*Task to complete*. Copy out each line featuring the string "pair" from the entries beneath.

======== Records provided

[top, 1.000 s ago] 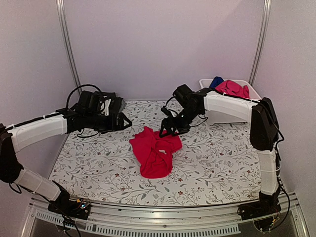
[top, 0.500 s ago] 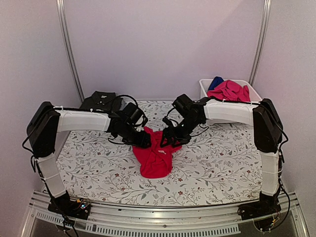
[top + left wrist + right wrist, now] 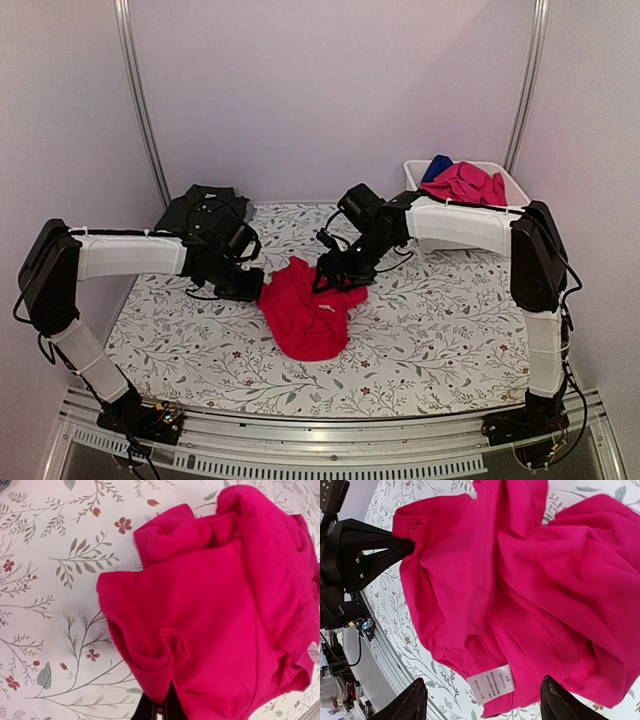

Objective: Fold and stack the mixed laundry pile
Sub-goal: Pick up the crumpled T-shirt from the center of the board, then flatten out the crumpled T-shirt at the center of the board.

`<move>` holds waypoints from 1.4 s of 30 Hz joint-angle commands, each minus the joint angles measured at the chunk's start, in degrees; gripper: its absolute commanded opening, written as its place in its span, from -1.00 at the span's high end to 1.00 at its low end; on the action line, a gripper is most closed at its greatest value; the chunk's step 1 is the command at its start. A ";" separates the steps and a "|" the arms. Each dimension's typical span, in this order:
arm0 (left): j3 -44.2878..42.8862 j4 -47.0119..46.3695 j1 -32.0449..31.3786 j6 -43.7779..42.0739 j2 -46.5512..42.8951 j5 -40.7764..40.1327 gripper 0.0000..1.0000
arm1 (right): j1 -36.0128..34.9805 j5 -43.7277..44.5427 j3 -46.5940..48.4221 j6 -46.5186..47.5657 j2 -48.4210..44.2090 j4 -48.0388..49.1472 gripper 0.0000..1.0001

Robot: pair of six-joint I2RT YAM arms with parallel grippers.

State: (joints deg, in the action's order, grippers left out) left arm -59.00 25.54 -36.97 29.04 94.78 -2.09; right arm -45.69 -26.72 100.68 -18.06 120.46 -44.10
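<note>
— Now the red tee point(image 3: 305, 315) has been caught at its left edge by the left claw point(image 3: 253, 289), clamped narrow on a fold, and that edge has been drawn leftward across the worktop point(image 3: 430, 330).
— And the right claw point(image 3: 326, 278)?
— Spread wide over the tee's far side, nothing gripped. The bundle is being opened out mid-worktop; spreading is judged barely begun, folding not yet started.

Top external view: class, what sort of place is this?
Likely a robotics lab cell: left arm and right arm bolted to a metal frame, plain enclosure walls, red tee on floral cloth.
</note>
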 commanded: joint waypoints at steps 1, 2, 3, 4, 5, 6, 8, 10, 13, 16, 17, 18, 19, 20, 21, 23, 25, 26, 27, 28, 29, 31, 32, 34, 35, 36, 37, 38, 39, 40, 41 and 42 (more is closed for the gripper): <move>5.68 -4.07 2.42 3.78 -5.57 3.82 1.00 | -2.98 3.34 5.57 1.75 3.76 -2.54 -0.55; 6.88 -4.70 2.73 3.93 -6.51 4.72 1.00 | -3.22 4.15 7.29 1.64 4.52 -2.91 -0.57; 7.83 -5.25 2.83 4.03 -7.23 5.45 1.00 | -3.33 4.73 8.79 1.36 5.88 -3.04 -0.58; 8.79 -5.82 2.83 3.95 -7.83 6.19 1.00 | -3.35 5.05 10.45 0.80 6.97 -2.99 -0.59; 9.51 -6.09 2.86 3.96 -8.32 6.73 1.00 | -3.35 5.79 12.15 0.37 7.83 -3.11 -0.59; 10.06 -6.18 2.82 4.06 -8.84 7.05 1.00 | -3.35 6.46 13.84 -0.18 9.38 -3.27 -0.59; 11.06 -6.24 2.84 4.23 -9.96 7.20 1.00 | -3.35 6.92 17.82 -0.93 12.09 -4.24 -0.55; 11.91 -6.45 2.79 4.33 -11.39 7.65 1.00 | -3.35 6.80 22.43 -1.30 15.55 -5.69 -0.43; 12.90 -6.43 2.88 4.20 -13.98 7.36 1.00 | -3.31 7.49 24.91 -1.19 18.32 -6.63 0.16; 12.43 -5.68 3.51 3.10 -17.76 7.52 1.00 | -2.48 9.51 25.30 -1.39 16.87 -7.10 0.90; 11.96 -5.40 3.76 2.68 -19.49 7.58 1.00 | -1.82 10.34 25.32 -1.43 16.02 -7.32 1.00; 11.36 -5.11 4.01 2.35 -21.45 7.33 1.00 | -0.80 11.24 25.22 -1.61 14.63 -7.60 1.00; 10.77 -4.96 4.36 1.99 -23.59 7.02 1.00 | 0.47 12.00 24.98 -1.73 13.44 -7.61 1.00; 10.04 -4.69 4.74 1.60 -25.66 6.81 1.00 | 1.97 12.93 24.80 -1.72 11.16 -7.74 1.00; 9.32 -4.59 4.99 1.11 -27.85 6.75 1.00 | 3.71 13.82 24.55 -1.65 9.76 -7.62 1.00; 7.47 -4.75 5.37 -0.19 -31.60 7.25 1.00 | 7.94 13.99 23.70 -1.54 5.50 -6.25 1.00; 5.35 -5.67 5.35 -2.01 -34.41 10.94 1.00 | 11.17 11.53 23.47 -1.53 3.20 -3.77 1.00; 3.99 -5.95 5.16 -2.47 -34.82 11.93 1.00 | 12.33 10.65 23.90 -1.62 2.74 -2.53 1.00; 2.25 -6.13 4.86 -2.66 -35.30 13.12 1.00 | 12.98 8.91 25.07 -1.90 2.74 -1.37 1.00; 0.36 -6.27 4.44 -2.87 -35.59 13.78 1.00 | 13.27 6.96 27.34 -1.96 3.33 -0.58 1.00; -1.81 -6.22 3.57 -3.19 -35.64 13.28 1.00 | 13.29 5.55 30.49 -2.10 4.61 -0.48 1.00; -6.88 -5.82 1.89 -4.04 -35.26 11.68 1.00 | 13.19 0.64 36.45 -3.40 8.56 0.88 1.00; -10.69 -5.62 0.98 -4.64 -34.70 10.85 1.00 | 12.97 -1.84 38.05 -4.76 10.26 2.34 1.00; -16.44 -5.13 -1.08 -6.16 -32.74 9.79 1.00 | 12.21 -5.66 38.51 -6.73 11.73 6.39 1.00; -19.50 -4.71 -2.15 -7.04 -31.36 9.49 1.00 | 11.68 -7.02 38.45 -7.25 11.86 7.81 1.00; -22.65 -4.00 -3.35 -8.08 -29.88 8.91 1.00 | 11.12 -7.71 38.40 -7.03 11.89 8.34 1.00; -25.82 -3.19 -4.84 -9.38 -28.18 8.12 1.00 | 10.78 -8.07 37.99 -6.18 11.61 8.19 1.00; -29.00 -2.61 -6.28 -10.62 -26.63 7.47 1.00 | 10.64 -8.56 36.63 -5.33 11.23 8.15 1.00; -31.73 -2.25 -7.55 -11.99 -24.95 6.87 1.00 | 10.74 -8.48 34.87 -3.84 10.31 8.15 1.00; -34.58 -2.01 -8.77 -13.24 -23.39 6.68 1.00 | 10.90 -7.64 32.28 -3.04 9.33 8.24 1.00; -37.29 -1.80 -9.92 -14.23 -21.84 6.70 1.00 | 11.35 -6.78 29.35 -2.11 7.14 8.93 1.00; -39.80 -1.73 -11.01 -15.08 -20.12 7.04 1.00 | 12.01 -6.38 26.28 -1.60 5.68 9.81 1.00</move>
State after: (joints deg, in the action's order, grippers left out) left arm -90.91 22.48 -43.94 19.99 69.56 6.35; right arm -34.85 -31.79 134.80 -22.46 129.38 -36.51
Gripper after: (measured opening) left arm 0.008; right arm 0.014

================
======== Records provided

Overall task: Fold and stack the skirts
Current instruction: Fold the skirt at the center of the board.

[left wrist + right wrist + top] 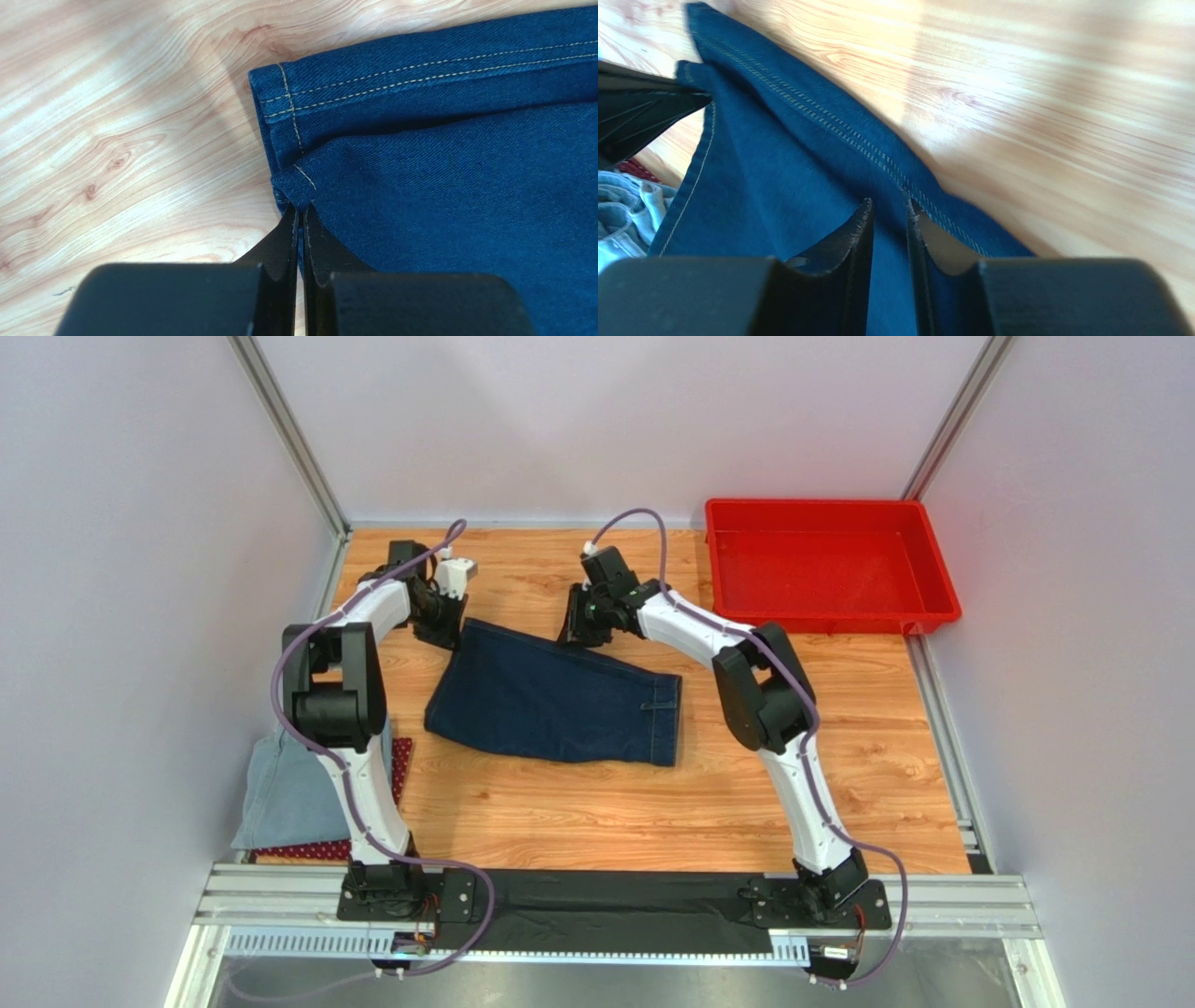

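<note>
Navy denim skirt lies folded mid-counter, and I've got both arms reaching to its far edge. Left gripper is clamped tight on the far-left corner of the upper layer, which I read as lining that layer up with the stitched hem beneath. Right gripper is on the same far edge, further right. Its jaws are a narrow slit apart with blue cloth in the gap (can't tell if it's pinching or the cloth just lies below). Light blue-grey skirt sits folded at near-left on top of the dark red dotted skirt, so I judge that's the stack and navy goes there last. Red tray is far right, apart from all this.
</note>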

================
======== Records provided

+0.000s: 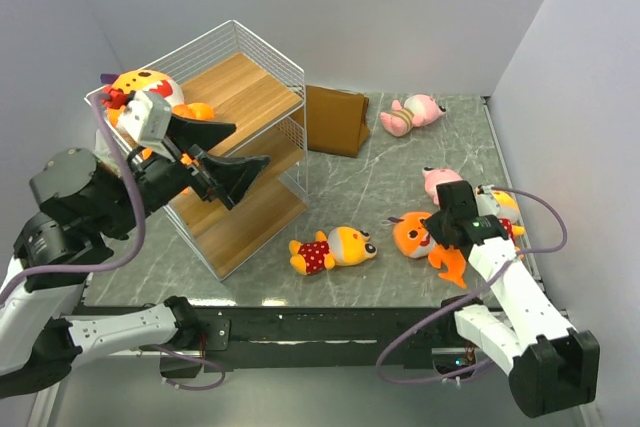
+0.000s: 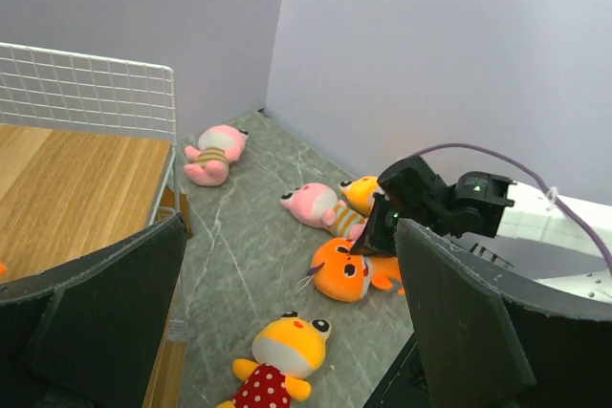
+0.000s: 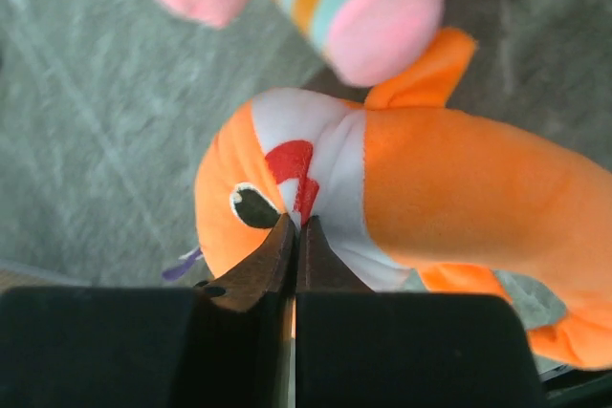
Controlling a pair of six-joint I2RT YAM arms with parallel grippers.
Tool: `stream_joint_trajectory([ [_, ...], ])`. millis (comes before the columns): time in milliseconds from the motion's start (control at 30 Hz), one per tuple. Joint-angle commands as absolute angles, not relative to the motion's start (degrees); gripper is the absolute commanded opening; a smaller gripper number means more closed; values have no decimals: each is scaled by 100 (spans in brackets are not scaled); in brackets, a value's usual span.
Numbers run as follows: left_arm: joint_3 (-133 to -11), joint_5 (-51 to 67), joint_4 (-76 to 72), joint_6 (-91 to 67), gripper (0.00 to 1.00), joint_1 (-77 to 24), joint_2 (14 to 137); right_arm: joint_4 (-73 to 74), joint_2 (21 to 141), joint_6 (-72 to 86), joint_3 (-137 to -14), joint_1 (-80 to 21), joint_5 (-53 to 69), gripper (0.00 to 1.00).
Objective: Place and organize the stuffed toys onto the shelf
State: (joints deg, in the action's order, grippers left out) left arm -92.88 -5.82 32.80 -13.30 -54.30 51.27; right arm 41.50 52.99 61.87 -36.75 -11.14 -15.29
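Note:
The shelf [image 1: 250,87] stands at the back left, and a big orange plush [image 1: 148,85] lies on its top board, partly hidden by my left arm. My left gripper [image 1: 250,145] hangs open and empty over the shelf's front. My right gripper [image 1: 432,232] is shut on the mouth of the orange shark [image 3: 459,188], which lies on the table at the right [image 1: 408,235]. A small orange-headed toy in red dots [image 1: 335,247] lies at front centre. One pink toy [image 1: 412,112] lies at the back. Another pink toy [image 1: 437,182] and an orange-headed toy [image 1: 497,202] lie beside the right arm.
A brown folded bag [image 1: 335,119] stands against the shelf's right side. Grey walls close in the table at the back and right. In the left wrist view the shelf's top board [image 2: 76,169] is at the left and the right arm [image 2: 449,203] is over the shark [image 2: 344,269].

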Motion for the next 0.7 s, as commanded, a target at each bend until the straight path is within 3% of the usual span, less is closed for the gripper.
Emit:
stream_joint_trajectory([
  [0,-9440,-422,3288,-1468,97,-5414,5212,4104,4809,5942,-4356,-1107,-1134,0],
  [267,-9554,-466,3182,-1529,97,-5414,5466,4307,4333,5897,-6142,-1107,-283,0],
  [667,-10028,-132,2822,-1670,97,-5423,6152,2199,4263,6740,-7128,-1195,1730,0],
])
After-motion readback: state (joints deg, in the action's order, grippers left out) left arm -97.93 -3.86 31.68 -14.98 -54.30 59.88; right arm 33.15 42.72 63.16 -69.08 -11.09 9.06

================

*Reply to the task*.
Robot: pair of six-joint I2RT YAM arms with parallel grippers.
Controlling a pair of six-joint I2RT YAM arms with parallel grippers.

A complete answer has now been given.